RCTの主要アウトカムは耳鳴り質問票(TQ)で、副次的アウトカムは耳鳴り機能指数(TFI)で登録された。 TQは耳鳴りの煩わしさを測定し、TFIは耳鳴りの重症度を測定する。 TQが8.72ポイント、TFIが13ポイント低下すれば、臨床的に意義のある改善が達成される。
集学的口腔治療後の耳鳴りの良好な転帰を予測する因子は、病歴、顎関節評価、聴力学的評価から選択された。 これらの因子は、顎関節症状の経過に影響を及ぼす可能性があるという既存の知見に基づいて選択された。 以下の表は、予後予測因子として選択された病歴因子である。
以下では、顎関節評価における予後予測指標を紹介する。
サンプルは、RCT(80例)に追加コホートから21例を加え、合計101例のデータを得た。 耳鳴りの愁訴の持続期間とTQの体性下位尺度の得点は、TQで臨床的に妥当な改善が得られるかどうかの予測因子であったようだ。 不定愁訴の期間が短く、TQのこの下位尺度の初期得点が高いことが予測因子となり、このモデルは68.5%のTQの結果を正しく予測することができた。
TFIを考慮すると、年齢、性別、耳鳴りの期間が、耳鳴りの良好な転帰を予測する因子として同定された。 年齢が若いこと、耳鳴りを訴える期間が短いこと、女性であることは、68.1%において臨床的に有意なTFIの低下を予測できた。

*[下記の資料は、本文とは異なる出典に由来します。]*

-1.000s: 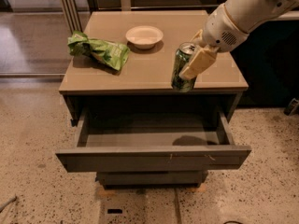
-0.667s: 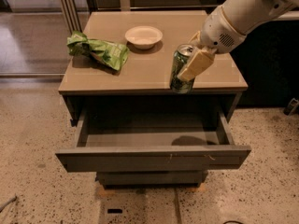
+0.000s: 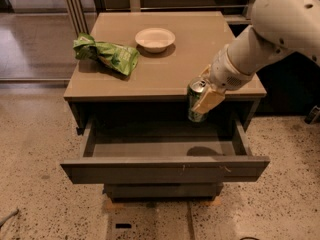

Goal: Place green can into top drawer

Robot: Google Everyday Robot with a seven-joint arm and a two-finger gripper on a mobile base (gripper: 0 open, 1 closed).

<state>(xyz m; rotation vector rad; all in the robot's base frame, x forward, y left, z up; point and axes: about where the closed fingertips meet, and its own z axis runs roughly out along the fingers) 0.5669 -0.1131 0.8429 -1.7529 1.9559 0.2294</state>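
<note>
The green can [image 3: 195, 101], dark green with a silver top, hangs upright in my gripper [image 3: 202, 100], whose cream fingers [image 3: 209, 101] are shut on its side. The can is past the cabinet top's front edge, over the right half of the open top drawer [image 3: 165, 168]. The wide grey drawer is pulled out toward the camera and the can's shadow falls on its floor. My white arm [image 3: 280, 24] reaches in from the upper right.
On the tan cabinet top [image 3: 165, 79] lie a light green snack bag [image 3: 107, 54] at the left and a white bowl [image 3: 155, 38] at the middle back. A narrower lower drawer front [image 3: 162, 190] sits below. Speckled floor surrounds the cabinet.
My gripper has carried the can forward and down, from above the cabinet top's right front to over the open drawer.
</note>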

有痛性顎関節症の診断は、口腔機能障害(ブラキシズムなど)の有無にかかわらず、DC-TMDに基づいて行われた。 と述べている: 「耳鳴りとは別に、患者は顎関節症の診断基準(DC-TMD)に従って診断された有痛性顎関節症を有していなければならなかった。そして口腔機能障害" 私が思うに、顎関節症はDC-TMDかパラファンクションのどちらかによって診断された。 ここで、口腔機能があるからといって顎関節症があるわけではないことを認めなければならない。 もちろん、これらの副機能は顎関節の不定愁訴の一因となりうるが、顎関節症の診断のユニカムとみなすことはできない。
耳鳴りの転帰予測は、耳鳴りの煩わしさと重症度について、それぞれ2因子と3因子のみを考慮することで可能であった。 この患者がどう反応するかを知るために、多くの要因を評価する必要がないため、これは特に有用である。 これにより、臨床現場での予測モデルの導入が促進される。 しかし、予測モデルの妥当性については、さらに別のサンプルで分析する必要がある。

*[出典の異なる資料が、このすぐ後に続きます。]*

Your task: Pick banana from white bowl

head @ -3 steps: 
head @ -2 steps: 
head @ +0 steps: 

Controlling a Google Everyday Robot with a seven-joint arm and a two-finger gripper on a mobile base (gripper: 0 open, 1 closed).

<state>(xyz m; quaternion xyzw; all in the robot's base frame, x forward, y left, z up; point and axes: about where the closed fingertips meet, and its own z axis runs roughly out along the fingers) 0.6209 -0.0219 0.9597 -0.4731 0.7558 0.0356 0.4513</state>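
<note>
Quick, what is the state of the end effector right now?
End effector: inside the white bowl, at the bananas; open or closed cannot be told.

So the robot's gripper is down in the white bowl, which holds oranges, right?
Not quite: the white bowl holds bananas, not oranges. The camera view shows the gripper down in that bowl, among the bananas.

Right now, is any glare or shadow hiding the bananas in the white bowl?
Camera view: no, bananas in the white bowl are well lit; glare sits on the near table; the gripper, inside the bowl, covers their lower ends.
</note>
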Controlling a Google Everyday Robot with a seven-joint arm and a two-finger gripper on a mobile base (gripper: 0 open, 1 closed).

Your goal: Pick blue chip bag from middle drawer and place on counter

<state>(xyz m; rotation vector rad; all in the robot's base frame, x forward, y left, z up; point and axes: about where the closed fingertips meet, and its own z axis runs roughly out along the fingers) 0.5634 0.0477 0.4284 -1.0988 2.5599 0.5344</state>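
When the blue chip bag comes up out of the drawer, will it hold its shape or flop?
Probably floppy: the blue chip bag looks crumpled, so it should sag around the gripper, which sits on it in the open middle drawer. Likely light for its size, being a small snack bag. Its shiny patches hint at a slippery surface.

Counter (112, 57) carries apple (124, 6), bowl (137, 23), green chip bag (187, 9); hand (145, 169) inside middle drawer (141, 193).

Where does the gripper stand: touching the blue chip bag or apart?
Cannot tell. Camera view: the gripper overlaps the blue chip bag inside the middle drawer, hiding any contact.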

このモデルは、ランダム化比較試験に参加した被験者の結果に基づいて開発されたものであるため、結果の一般化には限界がある。 その理由は、RCTは非常に厳格な基準を用いており、一般に参加者の数が限られているからである。 一般診療所の患者が、RCTに組み入れられる前の試験集団のような厳格な基準に適合するとは限らない。 例えば、耳鳴りのある人を一般開業医から紹介してもらう。 医師は、あなたが実際にそのような病態に関心を持っていることを知っていて、聴力検査をせずに直接あなたに患者を紹介するかもしれない。 今回の研究では、聴力学的検査から、例えば患者には聴力に問題がないことがわかった。 しかし、紹介された患者は聴力学的な検査を受けておらず、耳鳴りの訴えに聴覚系が寄与している可能性についてはわからない。 この例から、RCTには一般化可能性がほとんどないことがお分かりいただけると思う。 あなたができる最善のことは、含まれている患者の特徴をチェックし、あなたのクリニックで診察している患者と比較することである。 ベースラインの特徴はよく似ているのだろうか? そうすれば、あなたの患者が治験で説明されたような治療法に等しく反応する可能性を知ることができる。 この試験では、理学療法士の能力を超える聴力検査も行われた。 しかし、この評価によって、耳鳴りは聴覚障害に起因するものではないことが確認された。 このような患者の紹介を受ける際には、この点を考慮することが重要である。
もうひとつ注目すべき点は、患者が同じような首の問題を抱えている可能性があり、治療によってそれに対処することも可能だということである。 患者は1つ以上の問題に悩まされることが多く、それが可能であることは一般診療に似ている。 しかし、彼らが頸椎治療を受けたことが、結果に影響を与えた可能性がある。 歯ぎしりのある人が咬合スプリントを使用する場合も同様である。 したがって、この治療による利益は顎関節治療のみに起因するものではないというのがもっともらしい。 しかし私は、標準化された治療法を調査するよりも、個別化されたケアを使用する方が、私たちが人をケアする方法に似ていると高く評価している。 さらに、男性と女性で咬合スプリントの使用量に差がなかったことから、女性における良好な治療成績はスプリントの使用に影響されないことが示された。 顎関節症は男性よりも女性の方が発症しやすいということで、性別が予後改善因子となるのはこのことが影響しているのかもしれない。 しかし、この研究では男女比が同程度であったため、男性に初診時の訴えが多いかどうかはわからない。 例えば、初期の訴えが高ければ高いほど改善の余地があるため、治療に反応する患者数が多くなり、ベースラインのスコアが高い人ほど予後が良好になるというようなことが考えられる。
体性不定愁訴の有無は高得点であった。 これは筋骨格系の治療に反応する可能性が高い。 不安や抑うつの特徴がより強かった場合、このような良好な結果が得られなかった可能性が非常に高い。筋骨格系に不定愁訴の原因がある人ほど、カウンセリングや痛みの教育・管理を必要とするからである。
耳鳴りの重症度において良好な結果を予測する因子としては、年齢が若いこと、女性であること、耳鳴りを訴える期間が短いことが挙げられる。 耳鳴りの煩わしさを考慮すると、臨床的に有意な転帰を予測する因子は、不定愁訴の持続期間が短いことと、初期のTQスコアが高いことである。 これらの因子は、TQとTFIの結果をそれぞれ68.5%と68.1%の患者で正しく予測することができた。